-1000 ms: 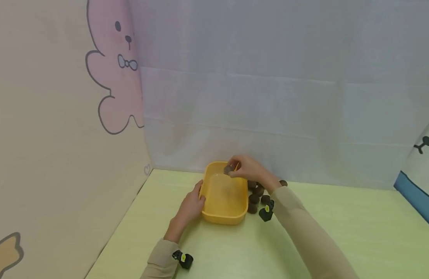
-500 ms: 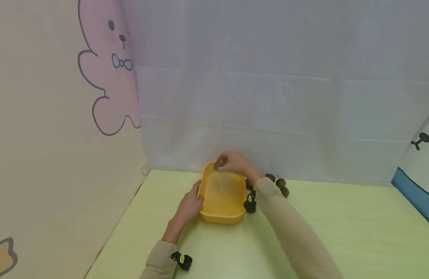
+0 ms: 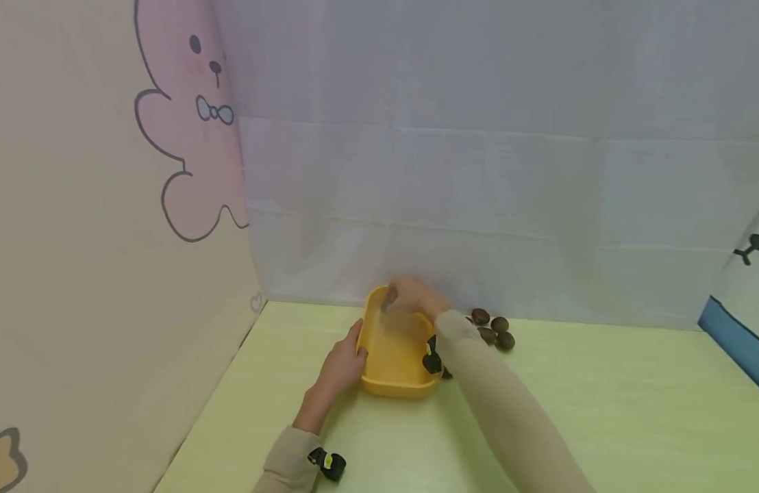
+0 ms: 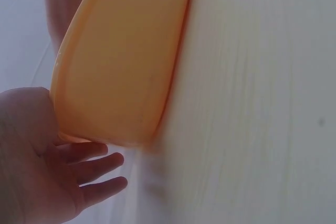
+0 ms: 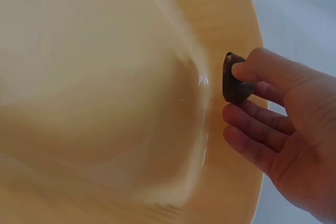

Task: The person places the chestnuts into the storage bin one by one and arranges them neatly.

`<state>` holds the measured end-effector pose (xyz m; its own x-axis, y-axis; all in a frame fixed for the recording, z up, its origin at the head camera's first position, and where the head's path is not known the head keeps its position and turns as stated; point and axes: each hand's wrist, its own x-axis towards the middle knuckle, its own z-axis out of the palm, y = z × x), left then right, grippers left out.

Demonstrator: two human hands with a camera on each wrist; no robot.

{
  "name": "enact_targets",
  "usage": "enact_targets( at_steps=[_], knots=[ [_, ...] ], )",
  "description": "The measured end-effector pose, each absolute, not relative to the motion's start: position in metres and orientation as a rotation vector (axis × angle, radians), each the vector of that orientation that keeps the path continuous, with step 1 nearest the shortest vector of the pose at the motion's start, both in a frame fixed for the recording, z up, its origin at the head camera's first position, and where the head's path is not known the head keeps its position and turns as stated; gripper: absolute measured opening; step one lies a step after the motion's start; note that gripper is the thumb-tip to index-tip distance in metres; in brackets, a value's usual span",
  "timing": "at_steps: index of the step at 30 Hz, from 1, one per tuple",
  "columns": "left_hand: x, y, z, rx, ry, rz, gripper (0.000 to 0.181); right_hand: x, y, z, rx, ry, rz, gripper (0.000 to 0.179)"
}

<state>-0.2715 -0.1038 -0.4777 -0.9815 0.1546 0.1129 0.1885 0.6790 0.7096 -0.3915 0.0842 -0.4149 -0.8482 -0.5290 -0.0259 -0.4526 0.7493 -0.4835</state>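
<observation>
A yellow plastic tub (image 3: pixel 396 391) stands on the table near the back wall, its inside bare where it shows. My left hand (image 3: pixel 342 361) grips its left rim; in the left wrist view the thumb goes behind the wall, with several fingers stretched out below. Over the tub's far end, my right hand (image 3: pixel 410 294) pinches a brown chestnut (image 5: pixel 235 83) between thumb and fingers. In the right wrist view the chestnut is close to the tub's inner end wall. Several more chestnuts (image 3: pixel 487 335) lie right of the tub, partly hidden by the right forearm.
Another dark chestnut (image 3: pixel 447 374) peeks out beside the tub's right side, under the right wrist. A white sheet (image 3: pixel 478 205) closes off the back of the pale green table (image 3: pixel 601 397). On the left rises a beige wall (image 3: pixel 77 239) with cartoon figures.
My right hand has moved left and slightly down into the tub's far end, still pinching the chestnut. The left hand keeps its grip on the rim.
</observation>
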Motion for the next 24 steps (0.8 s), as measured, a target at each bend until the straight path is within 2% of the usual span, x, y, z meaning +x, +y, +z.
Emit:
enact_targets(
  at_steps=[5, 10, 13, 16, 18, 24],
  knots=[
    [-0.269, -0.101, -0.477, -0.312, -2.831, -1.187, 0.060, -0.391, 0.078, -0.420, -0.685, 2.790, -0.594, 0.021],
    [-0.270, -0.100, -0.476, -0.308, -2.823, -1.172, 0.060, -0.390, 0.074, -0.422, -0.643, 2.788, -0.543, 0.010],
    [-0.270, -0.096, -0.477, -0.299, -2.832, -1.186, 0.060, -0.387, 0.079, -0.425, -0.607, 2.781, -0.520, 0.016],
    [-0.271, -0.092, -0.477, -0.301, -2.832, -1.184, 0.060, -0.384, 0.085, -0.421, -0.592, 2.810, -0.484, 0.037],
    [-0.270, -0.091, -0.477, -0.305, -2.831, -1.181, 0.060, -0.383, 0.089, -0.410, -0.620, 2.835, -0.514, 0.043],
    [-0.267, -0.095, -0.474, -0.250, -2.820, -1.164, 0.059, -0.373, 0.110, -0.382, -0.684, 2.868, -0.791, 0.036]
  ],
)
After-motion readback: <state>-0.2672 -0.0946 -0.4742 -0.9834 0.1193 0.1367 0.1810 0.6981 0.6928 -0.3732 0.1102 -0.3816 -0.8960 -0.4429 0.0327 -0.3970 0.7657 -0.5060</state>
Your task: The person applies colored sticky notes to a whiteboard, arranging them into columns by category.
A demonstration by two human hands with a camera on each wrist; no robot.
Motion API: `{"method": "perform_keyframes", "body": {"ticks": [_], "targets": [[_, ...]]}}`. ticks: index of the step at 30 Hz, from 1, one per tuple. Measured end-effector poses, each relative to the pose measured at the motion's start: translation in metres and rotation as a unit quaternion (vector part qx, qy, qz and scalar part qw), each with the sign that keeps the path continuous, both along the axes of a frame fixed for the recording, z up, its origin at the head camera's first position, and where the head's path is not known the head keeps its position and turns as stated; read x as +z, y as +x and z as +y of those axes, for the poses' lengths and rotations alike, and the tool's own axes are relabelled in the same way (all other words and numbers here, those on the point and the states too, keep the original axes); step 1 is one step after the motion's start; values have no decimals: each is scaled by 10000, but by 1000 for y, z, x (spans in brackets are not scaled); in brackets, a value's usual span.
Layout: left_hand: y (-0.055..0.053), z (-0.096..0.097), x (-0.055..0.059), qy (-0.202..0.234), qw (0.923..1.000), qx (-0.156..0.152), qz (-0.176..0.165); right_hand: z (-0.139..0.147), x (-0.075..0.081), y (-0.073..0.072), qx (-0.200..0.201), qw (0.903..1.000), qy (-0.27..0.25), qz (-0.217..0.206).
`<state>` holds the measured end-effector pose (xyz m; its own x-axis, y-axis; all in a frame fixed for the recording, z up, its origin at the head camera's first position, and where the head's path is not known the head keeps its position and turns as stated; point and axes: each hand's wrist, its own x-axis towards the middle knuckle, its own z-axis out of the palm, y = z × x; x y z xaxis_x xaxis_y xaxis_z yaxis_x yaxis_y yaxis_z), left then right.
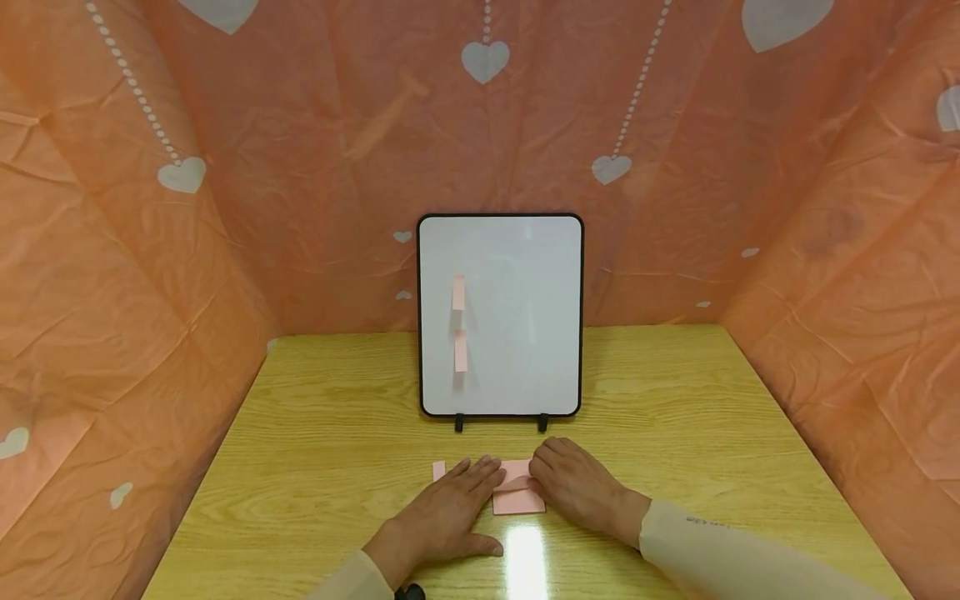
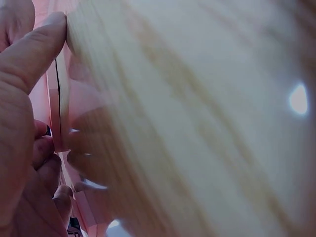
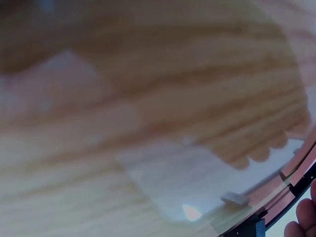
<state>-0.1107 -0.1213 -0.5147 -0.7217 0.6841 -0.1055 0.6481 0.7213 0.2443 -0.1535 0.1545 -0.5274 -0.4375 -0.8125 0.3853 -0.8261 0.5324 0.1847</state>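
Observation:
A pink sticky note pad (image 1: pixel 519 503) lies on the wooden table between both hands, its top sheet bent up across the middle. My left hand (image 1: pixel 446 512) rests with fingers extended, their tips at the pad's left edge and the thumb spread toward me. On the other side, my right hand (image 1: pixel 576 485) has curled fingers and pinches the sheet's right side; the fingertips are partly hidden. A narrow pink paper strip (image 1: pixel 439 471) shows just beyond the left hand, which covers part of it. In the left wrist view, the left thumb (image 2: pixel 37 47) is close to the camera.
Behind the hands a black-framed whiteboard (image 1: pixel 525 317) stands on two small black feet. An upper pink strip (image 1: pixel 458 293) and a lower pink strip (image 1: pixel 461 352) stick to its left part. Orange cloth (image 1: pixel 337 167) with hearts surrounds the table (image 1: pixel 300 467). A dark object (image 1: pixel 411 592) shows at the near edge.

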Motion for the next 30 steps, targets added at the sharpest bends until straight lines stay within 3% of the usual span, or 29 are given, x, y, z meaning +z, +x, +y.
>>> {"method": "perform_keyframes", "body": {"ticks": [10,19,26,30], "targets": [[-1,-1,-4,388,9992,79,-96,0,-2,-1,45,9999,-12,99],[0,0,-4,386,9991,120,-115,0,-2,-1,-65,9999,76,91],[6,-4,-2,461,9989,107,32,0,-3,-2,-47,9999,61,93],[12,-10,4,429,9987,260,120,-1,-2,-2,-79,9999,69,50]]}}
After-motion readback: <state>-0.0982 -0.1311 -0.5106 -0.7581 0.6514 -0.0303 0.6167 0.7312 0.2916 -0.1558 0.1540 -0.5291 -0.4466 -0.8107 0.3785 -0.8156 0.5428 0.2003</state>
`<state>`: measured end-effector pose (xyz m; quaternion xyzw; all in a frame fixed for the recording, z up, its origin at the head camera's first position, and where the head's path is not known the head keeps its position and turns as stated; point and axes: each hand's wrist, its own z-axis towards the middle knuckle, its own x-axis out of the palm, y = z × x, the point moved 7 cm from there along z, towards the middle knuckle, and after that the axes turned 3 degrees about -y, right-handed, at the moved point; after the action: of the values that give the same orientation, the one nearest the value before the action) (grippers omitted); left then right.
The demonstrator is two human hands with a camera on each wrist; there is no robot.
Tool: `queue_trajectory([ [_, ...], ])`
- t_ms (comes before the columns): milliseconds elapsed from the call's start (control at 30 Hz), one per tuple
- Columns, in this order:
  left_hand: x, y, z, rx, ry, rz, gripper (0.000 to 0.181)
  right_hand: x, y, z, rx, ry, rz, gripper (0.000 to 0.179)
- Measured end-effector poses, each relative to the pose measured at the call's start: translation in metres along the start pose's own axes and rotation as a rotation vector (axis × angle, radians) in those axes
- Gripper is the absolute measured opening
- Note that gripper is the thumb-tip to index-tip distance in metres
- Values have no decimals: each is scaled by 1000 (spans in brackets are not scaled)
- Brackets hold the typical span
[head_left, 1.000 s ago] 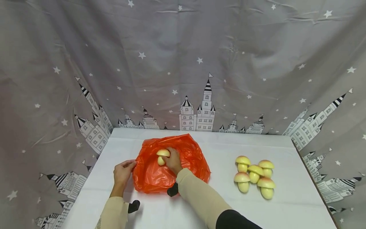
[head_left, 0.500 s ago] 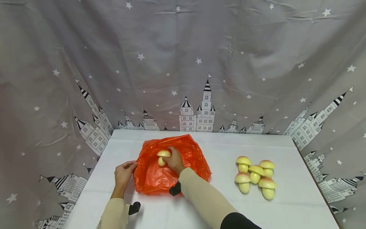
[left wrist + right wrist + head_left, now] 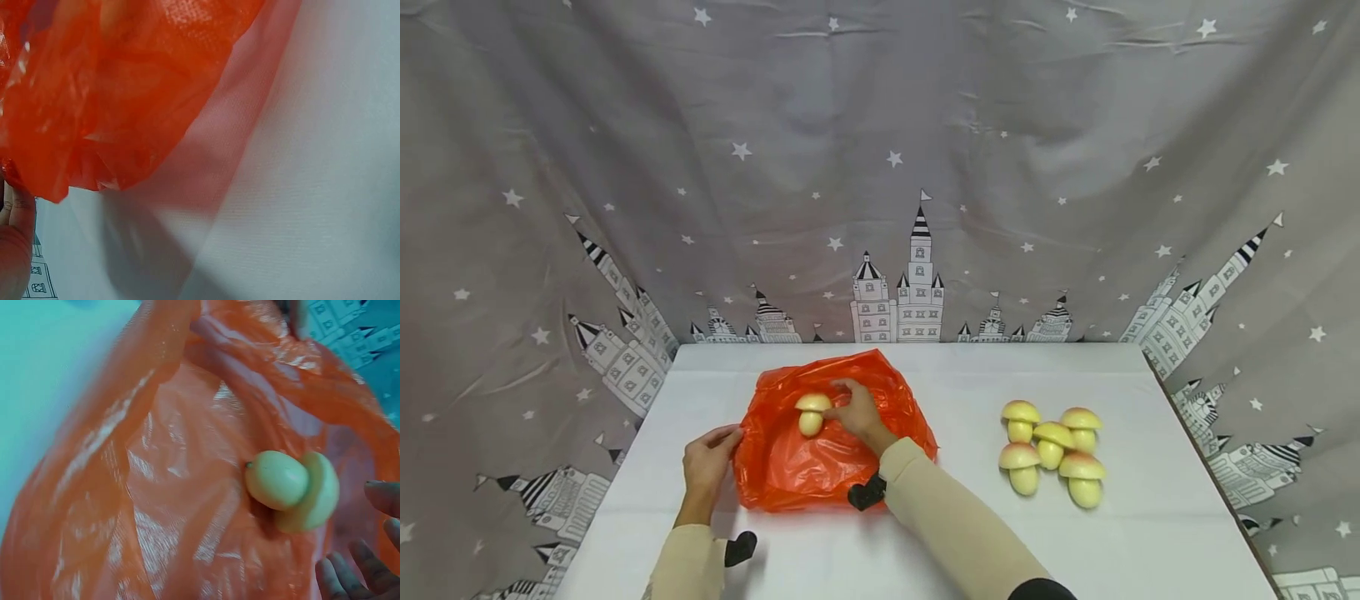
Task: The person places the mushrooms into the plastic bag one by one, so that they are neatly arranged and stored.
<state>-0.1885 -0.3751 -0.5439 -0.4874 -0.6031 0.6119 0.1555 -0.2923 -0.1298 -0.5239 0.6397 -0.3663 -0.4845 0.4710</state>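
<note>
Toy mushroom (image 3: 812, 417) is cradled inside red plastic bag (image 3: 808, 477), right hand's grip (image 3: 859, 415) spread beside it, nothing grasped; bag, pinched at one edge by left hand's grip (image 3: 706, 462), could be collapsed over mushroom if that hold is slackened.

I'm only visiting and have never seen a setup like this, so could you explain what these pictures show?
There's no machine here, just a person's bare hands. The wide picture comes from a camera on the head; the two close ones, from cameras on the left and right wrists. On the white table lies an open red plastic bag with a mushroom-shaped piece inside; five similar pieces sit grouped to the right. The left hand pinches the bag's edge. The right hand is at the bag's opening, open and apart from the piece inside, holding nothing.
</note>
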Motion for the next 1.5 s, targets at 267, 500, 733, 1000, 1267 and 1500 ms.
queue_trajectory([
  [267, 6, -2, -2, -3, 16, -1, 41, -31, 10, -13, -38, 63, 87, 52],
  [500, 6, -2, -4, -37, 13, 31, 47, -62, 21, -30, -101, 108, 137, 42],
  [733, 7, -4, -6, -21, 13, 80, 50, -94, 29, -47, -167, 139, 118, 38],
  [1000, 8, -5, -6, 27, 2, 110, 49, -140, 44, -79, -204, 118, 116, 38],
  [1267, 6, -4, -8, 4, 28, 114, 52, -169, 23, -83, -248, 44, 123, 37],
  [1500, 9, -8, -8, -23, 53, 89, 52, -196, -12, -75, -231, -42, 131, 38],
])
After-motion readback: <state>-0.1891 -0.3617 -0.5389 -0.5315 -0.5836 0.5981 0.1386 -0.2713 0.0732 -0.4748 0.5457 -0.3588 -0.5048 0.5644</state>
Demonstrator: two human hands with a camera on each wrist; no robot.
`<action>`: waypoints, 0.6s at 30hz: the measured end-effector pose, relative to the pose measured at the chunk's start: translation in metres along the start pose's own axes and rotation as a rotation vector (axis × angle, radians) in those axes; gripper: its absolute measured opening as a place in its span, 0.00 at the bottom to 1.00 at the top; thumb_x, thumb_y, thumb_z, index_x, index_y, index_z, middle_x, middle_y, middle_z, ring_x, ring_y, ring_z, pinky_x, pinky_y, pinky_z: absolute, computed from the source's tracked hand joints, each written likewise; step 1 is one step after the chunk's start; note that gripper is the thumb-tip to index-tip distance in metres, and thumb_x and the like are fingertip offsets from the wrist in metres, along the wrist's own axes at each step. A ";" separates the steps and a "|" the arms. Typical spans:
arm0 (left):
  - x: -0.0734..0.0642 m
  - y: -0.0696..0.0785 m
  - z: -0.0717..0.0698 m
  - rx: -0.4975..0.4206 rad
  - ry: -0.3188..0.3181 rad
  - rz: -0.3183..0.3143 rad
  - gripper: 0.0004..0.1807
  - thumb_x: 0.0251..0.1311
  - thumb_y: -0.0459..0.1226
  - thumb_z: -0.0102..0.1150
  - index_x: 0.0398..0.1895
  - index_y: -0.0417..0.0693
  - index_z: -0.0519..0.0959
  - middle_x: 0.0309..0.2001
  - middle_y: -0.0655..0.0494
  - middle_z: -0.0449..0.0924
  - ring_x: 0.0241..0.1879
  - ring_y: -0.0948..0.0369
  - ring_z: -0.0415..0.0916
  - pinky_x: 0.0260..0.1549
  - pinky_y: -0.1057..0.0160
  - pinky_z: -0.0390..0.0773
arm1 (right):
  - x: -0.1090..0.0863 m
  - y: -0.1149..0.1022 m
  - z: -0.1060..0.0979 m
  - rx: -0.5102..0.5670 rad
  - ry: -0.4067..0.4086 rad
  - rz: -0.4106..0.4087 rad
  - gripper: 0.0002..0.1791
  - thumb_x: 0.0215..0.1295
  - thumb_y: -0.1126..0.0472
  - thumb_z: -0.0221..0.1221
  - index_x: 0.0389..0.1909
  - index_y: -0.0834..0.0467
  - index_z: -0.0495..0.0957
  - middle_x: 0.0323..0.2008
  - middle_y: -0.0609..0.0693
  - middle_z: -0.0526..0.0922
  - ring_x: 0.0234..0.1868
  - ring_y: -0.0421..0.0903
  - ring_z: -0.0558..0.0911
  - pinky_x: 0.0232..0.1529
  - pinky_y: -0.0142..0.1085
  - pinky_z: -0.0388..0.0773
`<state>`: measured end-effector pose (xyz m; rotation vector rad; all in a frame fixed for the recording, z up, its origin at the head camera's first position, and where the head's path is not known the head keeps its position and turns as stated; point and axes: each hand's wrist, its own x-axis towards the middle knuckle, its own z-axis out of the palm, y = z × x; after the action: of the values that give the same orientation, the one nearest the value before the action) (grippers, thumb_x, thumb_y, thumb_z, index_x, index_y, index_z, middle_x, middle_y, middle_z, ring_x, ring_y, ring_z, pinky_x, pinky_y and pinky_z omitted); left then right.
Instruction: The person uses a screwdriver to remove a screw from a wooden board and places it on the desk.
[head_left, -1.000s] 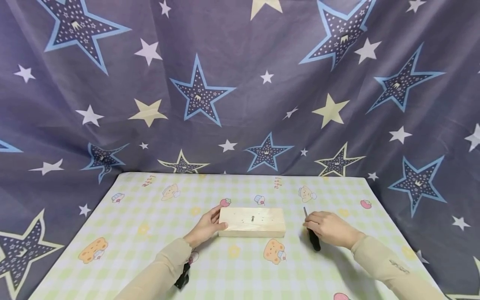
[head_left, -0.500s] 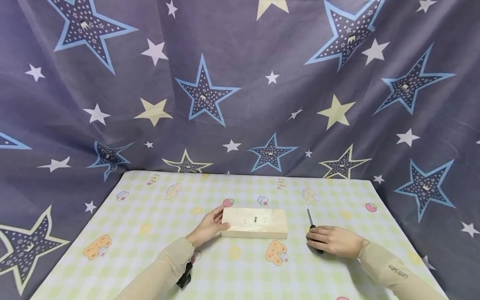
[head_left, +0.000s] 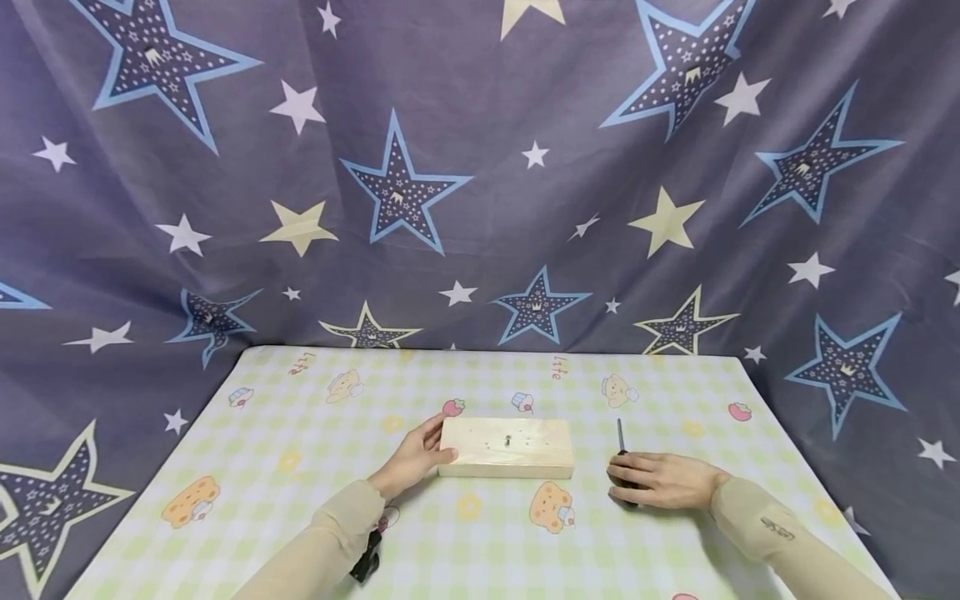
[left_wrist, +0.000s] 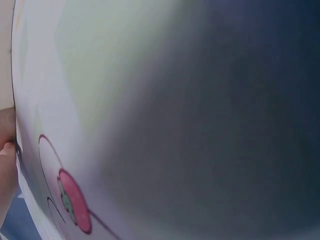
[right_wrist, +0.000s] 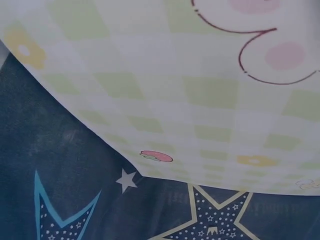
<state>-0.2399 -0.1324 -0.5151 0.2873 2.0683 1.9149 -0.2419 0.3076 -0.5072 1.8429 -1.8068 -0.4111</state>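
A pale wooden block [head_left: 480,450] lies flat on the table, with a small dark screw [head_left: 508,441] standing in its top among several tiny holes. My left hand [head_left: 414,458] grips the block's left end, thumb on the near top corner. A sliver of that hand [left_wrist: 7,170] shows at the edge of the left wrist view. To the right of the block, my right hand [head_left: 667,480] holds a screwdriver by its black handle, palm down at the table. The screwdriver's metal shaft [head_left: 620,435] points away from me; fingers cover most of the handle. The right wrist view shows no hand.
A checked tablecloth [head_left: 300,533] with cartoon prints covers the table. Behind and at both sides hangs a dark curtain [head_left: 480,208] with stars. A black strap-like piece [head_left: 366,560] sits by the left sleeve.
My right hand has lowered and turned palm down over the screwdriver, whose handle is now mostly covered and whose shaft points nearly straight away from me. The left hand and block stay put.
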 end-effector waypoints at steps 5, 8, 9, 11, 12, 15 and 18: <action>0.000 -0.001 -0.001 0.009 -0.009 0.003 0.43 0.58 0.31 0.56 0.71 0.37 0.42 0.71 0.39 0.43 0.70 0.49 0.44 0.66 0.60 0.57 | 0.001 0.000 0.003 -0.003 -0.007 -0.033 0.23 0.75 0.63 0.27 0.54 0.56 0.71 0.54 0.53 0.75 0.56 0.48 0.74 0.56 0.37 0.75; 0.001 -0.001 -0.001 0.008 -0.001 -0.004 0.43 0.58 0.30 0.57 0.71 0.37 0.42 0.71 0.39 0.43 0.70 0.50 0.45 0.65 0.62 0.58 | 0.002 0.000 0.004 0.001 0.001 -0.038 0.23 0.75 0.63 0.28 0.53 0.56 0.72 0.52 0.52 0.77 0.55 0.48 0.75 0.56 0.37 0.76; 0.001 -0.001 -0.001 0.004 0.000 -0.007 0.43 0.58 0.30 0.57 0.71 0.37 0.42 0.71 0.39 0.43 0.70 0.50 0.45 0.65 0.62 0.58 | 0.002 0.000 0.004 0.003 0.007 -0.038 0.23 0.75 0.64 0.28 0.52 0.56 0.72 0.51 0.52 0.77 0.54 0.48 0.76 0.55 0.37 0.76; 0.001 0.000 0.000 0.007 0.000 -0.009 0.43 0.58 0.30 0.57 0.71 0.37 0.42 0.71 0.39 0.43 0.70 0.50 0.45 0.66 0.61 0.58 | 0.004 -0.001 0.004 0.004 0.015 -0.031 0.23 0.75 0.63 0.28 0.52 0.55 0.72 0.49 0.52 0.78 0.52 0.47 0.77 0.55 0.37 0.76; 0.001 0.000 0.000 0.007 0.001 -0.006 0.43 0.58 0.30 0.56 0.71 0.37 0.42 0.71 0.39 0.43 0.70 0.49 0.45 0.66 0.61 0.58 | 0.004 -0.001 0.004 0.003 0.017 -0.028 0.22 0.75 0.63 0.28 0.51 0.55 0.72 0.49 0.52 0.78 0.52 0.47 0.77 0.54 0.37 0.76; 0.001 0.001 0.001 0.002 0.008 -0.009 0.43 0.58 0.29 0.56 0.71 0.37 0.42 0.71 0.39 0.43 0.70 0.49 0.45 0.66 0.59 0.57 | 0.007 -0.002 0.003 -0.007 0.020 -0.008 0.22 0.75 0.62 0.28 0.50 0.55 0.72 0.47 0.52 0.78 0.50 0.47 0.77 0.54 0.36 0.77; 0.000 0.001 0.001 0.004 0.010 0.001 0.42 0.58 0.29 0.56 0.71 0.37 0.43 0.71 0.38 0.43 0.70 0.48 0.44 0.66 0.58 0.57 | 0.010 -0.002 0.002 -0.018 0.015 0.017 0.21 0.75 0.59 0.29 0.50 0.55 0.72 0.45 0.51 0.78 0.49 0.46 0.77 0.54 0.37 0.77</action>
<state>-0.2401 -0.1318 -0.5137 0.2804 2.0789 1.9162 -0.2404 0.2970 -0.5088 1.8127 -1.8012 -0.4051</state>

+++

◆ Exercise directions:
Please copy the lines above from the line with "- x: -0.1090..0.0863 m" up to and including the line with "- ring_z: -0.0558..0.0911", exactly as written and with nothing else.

◆ Exercise answer:
  - x: -0.1090..0.0863 m
  - y: -0.1149..0.1022 m
  - z: -0.1060..0.0979 m
  - rx: -0.5102..0.5670 rad
  - ry: -0.4067..0.4086 rad
  - rz: -0.4106..0.4087 rad
  - gripper: 0.0002..0.1791
  - thumb_x: 0.0215..0.1295
  - thumb_y: -0.1126..0.0472
  - thumb_z: -0.0221..0.1221
  - index_x: 0.0389..0.1909
  - index_y: -0.0834..0.0467
  - index_z: -0.0495..0.0957
  - middle_x: 0.0323..0.2008
  - middle_y: -0.0609..0.0693
  - middle_z: -0.0526..0.0922
  - ring_x: 0.0234..0.1868
  - ring_y: -0.0421..0.0903
  - ring_z: -0.0558..0.0911

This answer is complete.